Extracted material —

>>

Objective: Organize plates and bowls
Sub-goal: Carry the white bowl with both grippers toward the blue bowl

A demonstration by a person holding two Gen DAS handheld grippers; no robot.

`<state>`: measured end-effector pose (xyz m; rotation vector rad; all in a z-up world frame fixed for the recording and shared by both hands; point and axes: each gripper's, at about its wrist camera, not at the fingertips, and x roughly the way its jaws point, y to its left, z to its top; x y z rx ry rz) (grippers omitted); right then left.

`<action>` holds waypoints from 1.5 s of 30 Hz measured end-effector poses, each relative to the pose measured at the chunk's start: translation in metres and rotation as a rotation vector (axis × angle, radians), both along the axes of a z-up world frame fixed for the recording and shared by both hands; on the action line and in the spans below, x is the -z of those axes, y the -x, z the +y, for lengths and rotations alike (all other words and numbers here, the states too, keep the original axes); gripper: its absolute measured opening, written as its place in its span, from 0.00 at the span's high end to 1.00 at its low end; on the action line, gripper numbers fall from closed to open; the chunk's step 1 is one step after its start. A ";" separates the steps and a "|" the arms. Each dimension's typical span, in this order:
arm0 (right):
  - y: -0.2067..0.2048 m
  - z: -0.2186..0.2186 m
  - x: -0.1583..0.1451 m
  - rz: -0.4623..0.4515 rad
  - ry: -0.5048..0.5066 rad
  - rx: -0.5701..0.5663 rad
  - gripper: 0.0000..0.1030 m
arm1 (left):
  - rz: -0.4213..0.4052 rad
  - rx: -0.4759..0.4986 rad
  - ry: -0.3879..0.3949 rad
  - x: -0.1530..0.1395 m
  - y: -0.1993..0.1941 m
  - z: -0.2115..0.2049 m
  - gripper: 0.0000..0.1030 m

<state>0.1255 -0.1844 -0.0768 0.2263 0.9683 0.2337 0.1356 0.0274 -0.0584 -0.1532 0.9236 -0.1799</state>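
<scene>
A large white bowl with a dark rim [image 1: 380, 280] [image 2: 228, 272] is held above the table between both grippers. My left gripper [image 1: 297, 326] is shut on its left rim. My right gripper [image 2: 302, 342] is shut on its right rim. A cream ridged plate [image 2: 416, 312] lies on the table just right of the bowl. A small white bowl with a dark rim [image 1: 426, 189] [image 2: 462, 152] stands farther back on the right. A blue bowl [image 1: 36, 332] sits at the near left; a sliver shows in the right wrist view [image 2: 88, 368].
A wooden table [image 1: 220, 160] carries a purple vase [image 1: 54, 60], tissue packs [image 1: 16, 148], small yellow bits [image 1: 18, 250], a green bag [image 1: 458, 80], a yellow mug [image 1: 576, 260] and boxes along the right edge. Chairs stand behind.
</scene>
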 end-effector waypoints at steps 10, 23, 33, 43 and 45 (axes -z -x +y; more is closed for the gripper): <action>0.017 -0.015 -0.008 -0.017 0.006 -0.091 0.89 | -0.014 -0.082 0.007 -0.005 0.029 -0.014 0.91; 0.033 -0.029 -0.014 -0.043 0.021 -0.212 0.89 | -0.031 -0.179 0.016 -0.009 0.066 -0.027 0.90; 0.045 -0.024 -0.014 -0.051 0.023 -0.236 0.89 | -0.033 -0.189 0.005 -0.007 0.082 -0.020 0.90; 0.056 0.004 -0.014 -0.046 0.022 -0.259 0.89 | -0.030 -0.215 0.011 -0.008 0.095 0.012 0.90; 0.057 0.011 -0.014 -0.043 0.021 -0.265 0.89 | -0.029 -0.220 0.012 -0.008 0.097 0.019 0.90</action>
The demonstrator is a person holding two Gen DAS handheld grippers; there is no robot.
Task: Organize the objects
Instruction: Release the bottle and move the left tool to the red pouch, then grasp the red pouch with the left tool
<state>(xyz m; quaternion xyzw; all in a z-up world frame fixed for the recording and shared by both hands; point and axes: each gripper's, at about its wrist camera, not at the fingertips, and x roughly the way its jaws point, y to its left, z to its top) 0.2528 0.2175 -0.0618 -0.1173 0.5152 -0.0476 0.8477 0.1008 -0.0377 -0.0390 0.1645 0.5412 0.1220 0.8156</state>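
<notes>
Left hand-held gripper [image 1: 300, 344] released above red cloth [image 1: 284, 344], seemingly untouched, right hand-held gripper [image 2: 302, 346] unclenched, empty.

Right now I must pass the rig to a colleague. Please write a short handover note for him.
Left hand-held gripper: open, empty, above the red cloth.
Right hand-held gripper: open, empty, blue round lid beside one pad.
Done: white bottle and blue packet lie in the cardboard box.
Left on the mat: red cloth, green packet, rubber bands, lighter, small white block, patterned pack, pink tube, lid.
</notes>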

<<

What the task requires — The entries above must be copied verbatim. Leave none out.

Written response —
Objective: Organize plates and bowls
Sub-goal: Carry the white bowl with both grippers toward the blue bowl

A demonstration by a person holding two Gen DAS handheld grippers; no robot.

`<state>`: measured end-effector pose (xyz m; rotation vector rad; all in a z-up world frame fixed for the recording and shared by both hands; point and axes: each gripper's, at about its wrist camera, not at the fingertips, and x roughly the way its jaws point, y to its left, z to its top; x y z rx ry rz) (grippers omitted); right then left.

`<action>` holds waypoints from 1.5 s of 30 Hz measured end-effector poses, each relative to the pose measured at the chunk's start: translation in metres and rotation as a rotation vector (axis × angle, radians), both along the axes of a z-up world frame fixed for the recording and shared by both hands; on the action line and in the spans below, x is the -z of those axes, y the -x, z the +y, for lengths and rotations alike (all other words and numbers here, the states too, keep the original axes); gripper: its absolute measured opening, written as its place in its span, from 0.00 at the span's high end to 1.00 at its low end; on the action line, gripper numbers fall from closed to open; the chunk's step 1 is one step after its start. A ";" separates the steps and a "|" the arms. Each dimension's typical span, in this order:
arm0 (right):
  - y: -0.2067..0.2048 m
  - z: -0.2186..0.2186 m
  - x: -0.1583..0.1451 m
  - rz: -0.4623..0.4515 rad
  - ry: -0.5048..0.5066 rad
  - rx: -0.5701..0.5663 rad
  - gripper: 0.0000..0.1030 m
arm1 (left):
  - rz: -0.4213..0.4052 rad
  - rx: -0.4759..0.4986 rad
  - ry: -0.3879..0.3949 rad
  - x: -0.1530..0.1395 m
  - y: -0.1993..0.1941 m
  - z: -0.2115..0.2049 m
  - gripper: 0.0000..0.1030 m

<state>0.1255 -0.1844 -0.0768 0.2263 0.9683 0.2337 0.1356 0.0274 -0.0584 -0.1532 0.9236 -0.1799</state>
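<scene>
A large white bowl with a dark rim [image 1: 380, 280] [image 2: 228, 272] is held above the table between both grippers. My left gripper [image 1: 297, 326] is shut on its left rim. My right gripper [image 2: 302, 342] is shut on its right rim. A cream ridged plate [image 2: 416, 312] lies on the table just right of the bowl. A small white bowl with a dark rim [image 1: 426, 189] [image 2: 462, 152] stands farther back on the right. A blue bowl [image 1: 36, 332] sits at the near left; a sliver shows in the right wrist view [image 2: 88, 368].
A wooden table [image 1: 220, 160] carries a purple vase [image 1: 54, 60], tissue packs [image 1: 16, 148], small yellow bits [image 1: 18, 250], a green bag [image 1: 458, 80], a yellow mug [image 1: 576, 260] and boxes along the right edge. Chairs stand behind.
</scene>
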 end-effector waypoints at steps 10, 23, 33, 43 and 45 (axes -z -x +y; more is closed for the gripper): <action>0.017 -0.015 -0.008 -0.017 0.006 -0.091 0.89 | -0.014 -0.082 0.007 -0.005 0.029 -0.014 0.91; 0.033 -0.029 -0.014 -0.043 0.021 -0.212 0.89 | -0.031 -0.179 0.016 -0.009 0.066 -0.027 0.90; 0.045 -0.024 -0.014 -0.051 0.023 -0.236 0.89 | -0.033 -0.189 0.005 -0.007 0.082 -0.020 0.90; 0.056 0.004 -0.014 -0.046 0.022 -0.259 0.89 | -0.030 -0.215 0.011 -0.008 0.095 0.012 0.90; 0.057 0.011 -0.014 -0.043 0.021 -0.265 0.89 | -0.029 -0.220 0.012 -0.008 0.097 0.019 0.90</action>
The demonstrator is a person holding two Gen DAS handheld grippers; there is no robot.
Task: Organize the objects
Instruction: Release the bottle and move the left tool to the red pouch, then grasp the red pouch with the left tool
<state>(xyz m; quaternion xyzw; all in a z-up world frame fixed for the recording and shared by both hands; point and axes: each gripper's, at about its wrist camera, not at the fingertips, and x roughly the way its jaws point, y to its left, z to its top) 0.2528 0.2175 -0.0618 -0.1173 0.5152 -0.0476 0.8477 0.1008 -0.0377 -0.0390 0.1645 0.5412 0.1220 0.8156</state>
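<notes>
Left hand-held gripper [image 1: 300, 344] released above red cloth [image 1: 284, 344], seemingly untouched, right hand-held gripper [image 2: 302, 346] unclenched, empty.

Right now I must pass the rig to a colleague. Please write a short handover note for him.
Left hand-held gripper: open, empty, above the red cloth.
Right hand-held gripper: open, empty, blue round lid beside one pad.
Done: white bottle and blue packet lie in the cardboard box.
Left on the mat: red cloth, green packet, rubber bands, lighter, small white block, patterned pack, pink tube, lid.
</notes>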

The exercise is done, with nothing left to add.